The film works because it takes its time getting where it's going. Unlike far too many movies, it's not about the destination -- which I predicted in the first two or three minutes -- but the journey. It's not even about its main characters, really. One of them is annoying, and the other bland; I'm not convinced they would be interesting in any other movie. It's about the wonderful little details of life this movie captures. There's a moment when someone is too overcome with emotion to speak. There's something about why a phone box was built next to a waterfall. There's a bit with a golden eagle. There is the propriety of dining at separate tables, even though the room is empty. I'm speaking vaguely on purpose, for these little moments are the film's great treasures.

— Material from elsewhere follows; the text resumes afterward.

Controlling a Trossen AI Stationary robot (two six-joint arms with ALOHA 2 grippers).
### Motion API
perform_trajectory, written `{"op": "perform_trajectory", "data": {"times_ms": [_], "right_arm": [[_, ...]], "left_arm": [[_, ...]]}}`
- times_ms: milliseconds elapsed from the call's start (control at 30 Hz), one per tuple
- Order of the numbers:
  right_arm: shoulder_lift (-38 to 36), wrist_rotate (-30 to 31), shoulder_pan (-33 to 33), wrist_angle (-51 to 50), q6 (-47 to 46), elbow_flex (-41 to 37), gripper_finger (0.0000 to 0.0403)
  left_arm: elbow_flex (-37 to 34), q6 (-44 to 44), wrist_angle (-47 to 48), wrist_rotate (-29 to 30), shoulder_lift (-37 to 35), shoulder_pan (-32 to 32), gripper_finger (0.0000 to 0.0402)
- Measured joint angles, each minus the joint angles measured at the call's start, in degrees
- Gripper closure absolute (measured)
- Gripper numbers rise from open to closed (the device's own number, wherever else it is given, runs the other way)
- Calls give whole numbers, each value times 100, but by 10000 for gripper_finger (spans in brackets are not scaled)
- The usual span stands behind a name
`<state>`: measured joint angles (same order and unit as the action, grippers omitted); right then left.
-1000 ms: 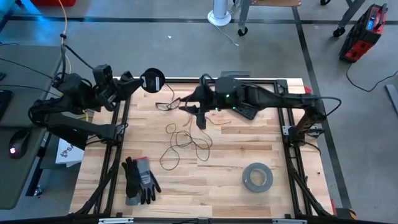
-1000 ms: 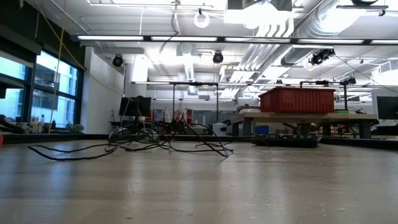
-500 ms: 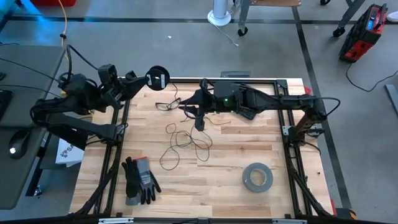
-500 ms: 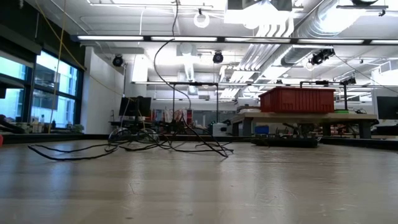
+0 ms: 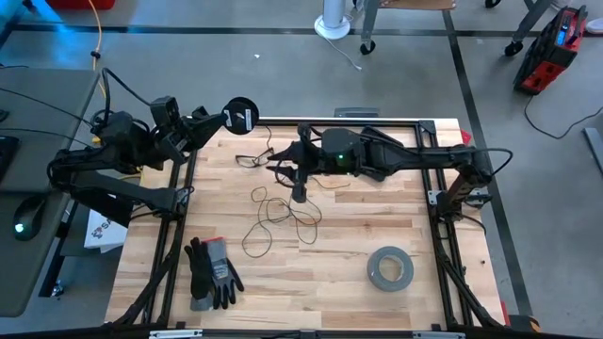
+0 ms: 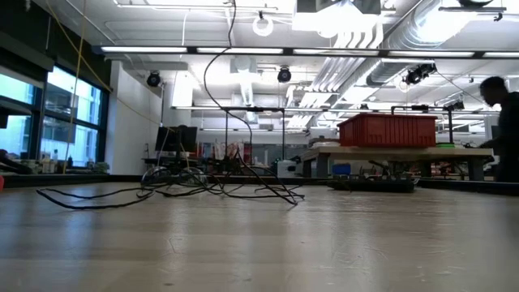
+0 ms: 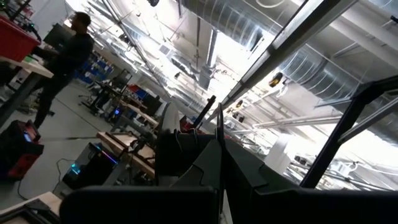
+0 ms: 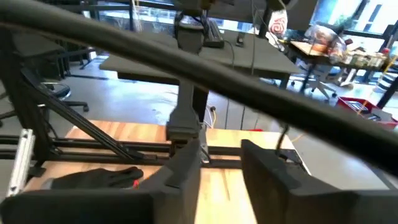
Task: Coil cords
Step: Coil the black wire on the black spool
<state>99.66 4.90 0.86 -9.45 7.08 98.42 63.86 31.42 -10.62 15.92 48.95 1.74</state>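
Note:
The thin dark cord (image 5: 283, 212) lies in loose loops on the wooden table's middle. In the low view one strand (image 6: 212, 73) arcs up from the heap (image 6: 203, 191) and leaves the picture's top. The round black spool (image 5: 239, 115) hangs off the table's far left corner, with my left gripper (image 5: 219, 120) shut on it. My right gripper (image 5: 287, 169) reaches in level from the right, above the cord's far end. Its fingers stand apart (image 8: 221, 180), and nothing shows between them. My left gripper holds the spool lifted clear, beyond the table's far left corner. In its wrist view the spool's thin edge (image 7: 219, 143) stands up between the shut fingers, which hide the place of contact. My right gripper: whether it touches the cord I cannot tell.
A grey tape roll (image 5: 390, 267) lies near the right front. Black gloves (image 5: 212, 273) lie at the left front. The black frame rails (image 5: 188, 179) run along the table's sides. A person (image 6: 503, 122) stands in the room beyond.
In the low view a strand of the cord has risen from the heap into a tall arc that runs out of the picture's top. The loops on the table lie as before.

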Motion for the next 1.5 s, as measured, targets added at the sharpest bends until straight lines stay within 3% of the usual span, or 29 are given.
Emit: {"op": "perform_trajectory", "data": {"times_ms": [167,333,400,567,1500], "right_arm": [[0,-163,169,-387,126,481,255],[-9,938,213,-737,301,733,258],[-9,1108,151,-920,269,733,264],[122,1011,38,-1280,-70,731,275],[181,1202,57,-1106,-244,727,286]], "left_arm": [[0,-96,33,41,-4,0,401],[0,-148,29,116,-4,1,401],[0,-82,28,116,-4,0,401],[0,67,5,116,-4,0,401],[0,49,-2,131,-11,2,401]]}}
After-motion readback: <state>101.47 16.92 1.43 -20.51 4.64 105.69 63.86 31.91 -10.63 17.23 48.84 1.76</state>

It reminds me of the French New Wave films of the early 1960s, which also celebrated the nuances and textures of life, except that I Know Where I'm Going is inextricably rooted in its time and place and culture: the rural islands on the west coast of Scotland. The film is magical in its glorying of the land and the people. The time period -- the latter days of World War II -- is also critical. Although the war itself is scarcely referenced, its threat to personal security and happiness lurks in the background and shapes the mood under which the people live.
Now I've written three paragraphs and not gotten around to mentioning that this is a romantic comedy. It's about a woman who always knows what she wants in life and undertakes a journey to an island in Scotland to join the man she will marry. Perhaps now you are making the same guess I did at the beginning of the film about where it will go. If you are, you'd be right...and so, so wrong.